▸ PROBLEM: Set the data down exactly as it stands, and keep its pictures out.

▸ DATASET CONTENT:
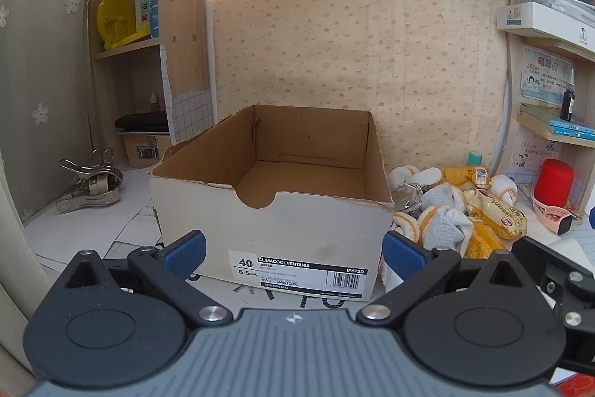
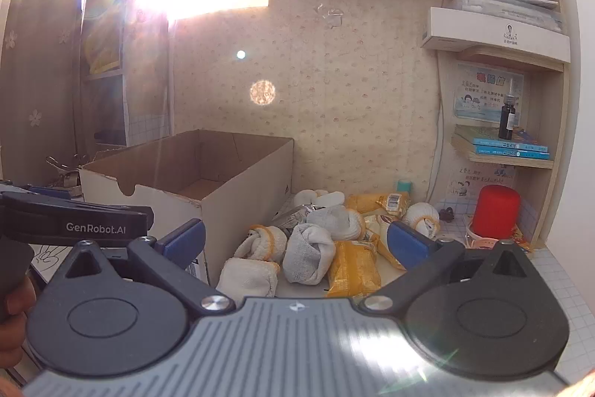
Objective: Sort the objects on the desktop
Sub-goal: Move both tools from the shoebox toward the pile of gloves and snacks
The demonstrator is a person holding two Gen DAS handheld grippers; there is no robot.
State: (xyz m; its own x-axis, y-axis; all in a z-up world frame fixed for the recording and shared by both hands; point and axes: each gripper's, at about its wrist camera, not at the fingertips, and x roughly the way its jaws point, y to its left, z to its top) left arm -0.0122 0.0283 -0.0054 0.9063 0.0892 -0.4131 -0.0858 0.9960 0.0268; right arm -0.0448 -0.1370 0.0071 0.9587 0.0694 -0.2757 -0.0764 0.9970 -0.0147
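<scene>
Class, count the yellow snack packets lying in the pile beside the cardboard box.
3, possibly more hidden under the socks. One packet lies at the front of the pile, one at the back near the wall, and one sits between them, behind the right tool.

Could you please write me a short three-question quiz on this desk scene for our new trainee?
1. True or false: the shoe box already holds several rolled socks.
2. Multiple choice: the pile of socks and yellow snack packets lies on which side of the shoe box, seen from the wrist cameras? A) left B) right C) inside it
3. Short answer: how do the left tongs and right tongs stand, and what do they hold?

Key:
1. False; the visible part of its floor is bare.
2. B.
3. Both are open and hold nothing; the left tongs face the box's labelled end, the right tongs face the pile.
</scene>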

▸ TASK RESULT:
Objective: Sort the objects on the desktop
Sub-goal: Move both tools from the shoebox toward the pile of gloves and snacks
The demonstrator is a person holding two Gen DAS handheld grippers; there is no robot.
State: (xyz m; its own x-axis, y-axis; all in a z-up world frame fixed for the recording and shared by both hands; point and axes: each gripper's, at about its wrist camera, not at the fingertips, and x roughly the way its jaws point, y to its left, z to its top) left arm -0.0122 0.0283 -0.0054 0.9063 0.0892 -0.4131 -0.0858 0.9960 0.0268; right arm -0.0448 -0.1370 0.0071 0.9587 0.0694 -0.2757 -0.0764 0.9970 -0.0147
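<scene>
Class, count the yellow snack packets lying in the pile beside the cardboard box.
3, possibly more hidden under the socks. One packet lies at the front of the pile, one at the back near the wall, and one sits between them, behind the right tool.

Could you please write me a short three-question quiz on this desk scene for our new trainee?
1. True or false: the shoe box already holds several rolled socks.
2. Multiple choice: the pile of socks and yellow snack packets lies on which side of the shoe box, seen from the wrist cameras? A) left B) right C) inside it
3. Short answer: how do the left tongs and right tongs stand, and what do they hold?

Key:
1. False; the visible part of its floor is bare.
2. B.
3. Both are open and hold nothing; the left tongs face the box's labelled end, the right tongs face the pile.
</scene>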

There is nothing further to this answer.